Client qui ne paie pas : définition et enjeux pour l'entreprise

Identifier rapidement un client qui ne paie pas : signaux et bonnes pratiques

La relance amiable : première étape face à un impayé client

La mise en demeure : cadre juridique et formalisme

Procédures judiciaires de recouvrement B2B (injonction de payer, petites créances)

Délais de prescription et stratégie contentieuse

Sécuriser les créances : leviers contractuels et opérationnels

Quand mobiliser un avocat freelance pour vos contentieux d'impayés

FAQ

Pour aller plus loin

Client qui ne paie pas : définition et enjeux pour l'entreprise

Un client qui ne paie pas désigne, en droit commercial français, un débiteur professionnel qui n'honore pas une facture à son échéance contractuelle.

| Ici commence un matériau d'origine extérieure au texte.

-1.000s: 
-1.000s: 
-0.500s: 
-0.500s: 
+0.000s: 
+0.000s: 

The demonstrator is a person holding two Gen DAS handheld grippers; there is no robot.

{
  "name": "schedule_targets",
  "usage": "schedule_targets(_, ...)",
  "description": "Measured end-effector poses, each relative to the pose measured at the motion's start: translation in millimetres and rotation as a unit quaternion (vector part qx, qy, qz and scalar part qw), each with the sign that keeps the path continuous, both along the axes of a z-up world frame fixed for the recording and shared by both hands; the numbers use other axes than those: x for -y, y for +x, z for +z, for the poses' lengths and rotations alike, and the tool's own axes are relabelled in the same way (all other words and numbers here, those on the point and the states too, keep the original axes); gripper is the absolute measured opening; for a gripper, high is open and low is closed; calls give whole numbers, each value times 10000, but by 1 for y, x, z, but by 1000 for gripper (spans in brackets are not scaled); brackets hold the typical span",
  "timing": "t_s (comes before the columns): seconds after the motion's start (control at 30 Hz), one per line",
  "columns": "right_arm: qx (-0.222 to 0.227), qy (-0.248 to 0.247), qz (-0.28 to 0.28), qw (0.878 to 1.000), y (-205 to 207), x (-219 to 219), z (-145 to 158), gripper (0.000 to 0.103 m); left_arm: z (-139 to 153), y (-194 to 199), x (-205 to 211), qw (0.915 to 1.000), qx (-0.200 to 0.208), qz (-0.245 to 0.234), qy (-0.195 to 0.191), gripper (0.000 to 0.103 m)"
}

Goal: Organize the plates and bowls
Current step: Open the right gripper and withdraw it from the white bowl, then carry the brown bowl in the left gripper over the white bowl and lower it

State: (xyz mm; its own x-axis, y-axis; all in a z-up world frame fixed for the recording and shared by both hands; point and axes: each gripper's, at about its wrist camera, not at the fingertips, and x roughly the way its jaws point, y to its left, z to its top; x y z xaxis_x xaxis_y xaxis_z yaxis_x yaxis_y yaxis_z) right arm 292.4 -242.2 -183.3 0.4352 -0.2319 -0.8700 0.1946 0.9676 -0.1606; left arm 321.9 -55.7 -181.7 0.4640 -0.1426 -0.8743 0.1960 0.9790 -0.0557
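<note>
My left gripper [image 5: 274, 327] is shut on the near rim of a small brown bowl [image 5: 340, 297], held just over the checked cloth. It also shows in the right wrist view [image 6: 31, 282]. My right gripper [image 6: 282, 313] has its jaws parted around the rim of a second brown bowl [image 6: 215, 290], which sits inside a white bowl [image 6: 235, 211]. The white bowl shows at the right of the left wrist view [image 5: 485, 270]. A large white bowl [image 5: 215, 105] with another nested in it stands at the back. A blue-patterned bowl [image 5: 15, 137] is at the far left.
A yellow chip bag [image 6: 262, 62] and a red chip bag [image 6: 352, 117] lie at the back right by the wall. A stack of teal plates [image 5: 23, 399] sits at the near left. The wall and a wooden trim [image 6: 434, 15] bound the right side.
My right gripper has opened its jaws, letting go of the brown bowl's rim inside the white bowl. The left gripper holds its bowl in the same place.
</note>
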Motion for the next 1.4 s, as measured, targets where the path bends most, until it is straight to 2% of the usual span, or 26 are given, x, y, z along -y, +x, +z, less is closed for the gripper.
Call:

En B2B, le délai de paiement légal est plafonné à 60 jours à compter de la date d'émission de la facture, ou 45 jours fin de mois, conformément à l'article L. 441-10 du Code de commerce.

Selon la Banque de France, les retards de paiement interentreprises représentaient en moyenne 12 jours au-delà de l'échéance contractuelle en 2023. La CPME estime que 25 % des défaillances de PME françaises sont directement liées à des impayés clients. Le phénomène n'est donc pas marginal : il affecte la trésorerie, le besoin en fonds de roulement et la capacité d'investissement.

Pour la direction juridique, l'enjeu consiste à qualifier rapidement la situation. Un retard ponctuel ne relève pas de la même stratégie qu'un refus délibéré de payer ou qu'une contestation de la prestation. Cette qualification initiale détermine le choix entre relance amiable, mise en demeure formelle ou engagement d'une procédure contentieuse.

Le coût d'un impayé ne se limite pas au montant de la facture. Il inclut le coût de financement du décalage de trésorerie, le temps consacré au recouvrement et, le cas échéant, les frais de procédure. Une facture impayée de 10 000 € avec une marge nette de 5 % impose de réaliser 200 000 € de chiffre d'affaires supplémentaire pour compenser la perte.

Identifier rapidement un client qui ne paie pas : signaux et bonnes pratiques

La détection précoce d'un impayé client repose sur un suivi rigoureux de la balance âgée. Ce document comptable classe les créances par ancienneté et permet d'identifier les factures échues non réglées.

Plusieurs signaux doivent alerter la direction juridique :

  • Retards récurrents : un client qui règle systématiquement à 75 jours au lieu de 60 installe un schéma de non-conformité.
  • Contestations tardives : une réclamation formulée après l'échéance, sans signalement préalable, peut masquer une difficulté de trésorerie.
  • Changement d'interlocuteur : la multiplication des contacts ou l'absence de réponse du service comptable signale souvent une désorganisation interne.
  • Informations externes : une inscription de privilège au greffe du tribunal de commerce, une dégradation de la cotation Banque de France (score FIBEN) ou des alertes sur des bases comme Infogreffe constituent des indicateurs objectifs.

La bonne pratique consiste à croiser les données comptables internes avec les informations publiques disponibles. Un reporting mensuel partagé entre la direction financière et la direction juridique permet de déclencher les actions de relance dans les 7 jours suivant l'échéance.

Signal d'alerte Source d'information Action recommandée
Facture échue > 7 jours Balance âgée interne Relance téléphonique + email
Retard récurrent (> 3 factures) Historique de paiement Relance écrite formalisée
Contestation tardive post-échéance Service commercial Analyse juridique de la contestation
Dégradation cotation FIBEN Banque de France Réévaluation de l'encours autorisé
Inscription de privilège Infogreffe / greffe TC Mise en demeure immédiate

La relance amiable : première étape face à un impayé client

La relance amiable constitue la réponse la plus proportionnée à un premier retard de paiement. Elle préserve la relation commerciale tout en formalisant la demande de règlement.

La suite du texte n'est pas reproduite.